Bei der Auflösung der sogenannten "Viertelanschlüsse", also einer Gemeinschaftsleitungseinrichtung, bei der normalerweise bis zu vier Teilnehmersprechstellen parallel nach dem "selectiv lock-out"-System angeschlossen waren, ging man hierzulande den Weg, einen sogenannten Vierfachanschluß auszubilden.
Dieser funktionierte so, daß bei bestehender, gemeinsamer physikalisch bestehender Stammleitung die vier Sprechstellen mittels individueller Trägerfrequenzpaare Einzelanschlüsse an das jeweilige Vermittlungsamt zugeschaltet bekamen.
Im Gegensatz zu dem früheren System waren nunmehr die einzelnen Sprechstellen voneinander unabhängig und konnten auch gleichzeitig telefonieren.
Durch die Fernspeisung und eine lokale Batterie in den teilnehmerseitigen Beikästen war kein Netzanschluß beim Teilnehmer vonnöten.

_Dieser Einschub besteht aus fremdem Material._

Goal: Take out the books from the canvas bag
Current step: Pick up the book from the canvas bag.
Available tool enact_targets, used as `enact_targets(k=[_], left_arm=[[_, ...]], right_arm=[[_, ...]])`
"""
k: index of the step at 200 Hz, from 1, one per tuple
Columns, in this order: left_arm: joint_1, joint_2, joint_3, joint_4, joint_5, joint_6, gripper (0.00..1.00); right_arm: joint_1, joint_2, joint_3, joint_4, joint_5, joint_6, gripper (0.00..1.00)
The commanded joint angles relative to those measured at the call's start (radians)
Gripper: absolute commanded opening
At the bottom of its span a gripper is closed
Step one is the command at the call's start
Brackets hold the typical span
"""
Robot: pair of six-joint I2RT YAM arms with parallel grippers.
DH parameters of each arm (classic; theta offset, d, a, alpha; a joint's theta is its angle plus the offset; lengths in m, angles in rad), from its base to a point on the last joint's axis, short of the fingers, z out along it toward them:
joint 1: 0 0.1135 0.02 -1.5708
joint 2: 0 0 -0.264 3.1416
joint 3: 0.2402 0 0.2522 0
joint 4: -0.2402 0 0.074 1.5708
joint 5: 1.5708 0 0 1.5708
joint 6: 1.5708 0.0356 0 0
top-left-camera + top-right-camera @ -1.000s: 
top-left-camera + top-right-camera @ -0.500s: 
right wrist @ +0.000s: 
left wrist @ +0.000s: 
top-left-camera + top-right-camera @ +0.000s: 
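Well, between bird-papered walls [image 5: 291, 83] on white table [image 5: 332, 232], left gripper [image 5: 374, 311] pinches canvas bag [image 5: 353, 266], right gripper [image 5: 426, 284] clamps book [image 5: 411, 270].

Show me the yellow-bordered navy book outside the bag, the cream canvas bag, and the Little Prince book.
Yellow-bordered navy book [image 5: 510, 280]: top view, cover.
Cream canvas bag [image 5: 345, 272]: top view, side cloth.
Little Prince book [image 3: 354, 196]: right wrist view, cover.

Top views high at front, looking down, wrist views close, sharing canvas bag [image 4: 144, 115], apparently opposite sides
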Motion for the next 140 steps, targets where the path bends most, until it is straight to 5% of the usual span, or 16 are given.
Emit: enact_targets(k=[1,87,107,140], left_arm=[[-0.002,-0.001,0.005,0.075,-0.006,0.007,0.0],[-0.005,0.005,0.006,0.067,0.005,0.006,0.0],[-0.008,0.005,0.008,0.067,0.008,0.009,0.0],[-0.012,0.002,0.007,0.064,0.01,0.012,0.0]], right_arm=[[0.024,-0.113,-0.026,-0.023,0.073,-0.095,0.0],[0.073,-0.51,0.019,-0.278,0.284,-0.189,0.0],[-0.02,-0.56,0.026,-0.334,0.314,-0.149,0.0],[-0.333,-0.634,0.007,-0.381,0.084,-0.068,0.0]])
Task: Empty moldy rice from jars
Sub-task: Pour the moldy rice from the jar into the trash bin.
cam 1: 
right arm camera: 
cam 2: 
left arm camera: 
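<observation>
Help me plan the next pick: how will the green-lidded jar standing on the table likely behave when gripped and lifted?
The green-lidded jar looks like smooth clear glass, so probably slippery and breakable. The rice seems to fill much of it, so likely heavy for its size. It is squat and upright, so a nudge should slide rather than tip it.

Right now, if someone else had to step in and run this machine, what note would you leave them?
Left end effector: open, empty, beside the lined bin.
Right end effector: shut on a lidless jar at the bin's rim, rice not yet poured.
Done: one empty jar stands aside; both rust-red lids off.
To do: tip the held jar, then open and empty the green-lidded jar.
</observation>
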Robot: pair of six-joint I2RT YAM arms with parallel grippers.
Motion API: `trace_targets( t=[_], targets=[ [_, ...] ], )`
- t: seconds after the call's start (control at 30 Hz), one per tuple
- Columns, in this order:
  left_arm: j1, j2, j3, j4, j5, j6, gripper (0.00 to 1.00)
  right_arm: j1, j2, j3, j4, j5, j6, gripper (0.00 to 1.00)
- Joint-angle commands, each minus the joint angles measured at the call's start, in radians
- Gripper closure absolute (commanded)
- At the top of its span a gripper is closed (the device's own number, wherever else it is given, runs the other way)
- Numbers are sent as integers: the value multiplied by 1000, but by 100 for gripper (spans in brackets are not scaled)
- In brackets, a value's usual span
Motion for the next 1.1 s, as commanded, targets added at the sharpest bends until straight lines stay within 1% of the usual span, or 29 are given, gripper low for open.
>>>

Das rechte Bild zeigt den teilnehmerseitige Beikasten beim Vierfachanschluß.
Das untere Bild zeigt den amtsseitigen Aufbau mit mehreren Einschubkarten.
Die pro Teilnehmer vorgesehenen Leuchtdioden haben folgende Bedeutung: - PILOT: der betreffende Beikasten ist angeschlossen und sendet Synchronsignal
- SCHL: der Teilnehmer ist im Schleifenzustand (spricht also)
- RUF: es wird ein 50Hz-Ruf zum Teilnehmer gesendet
- GAZ: es wird ein 12kHz-Gebührenimpuls zum Teilnehmer gesendet.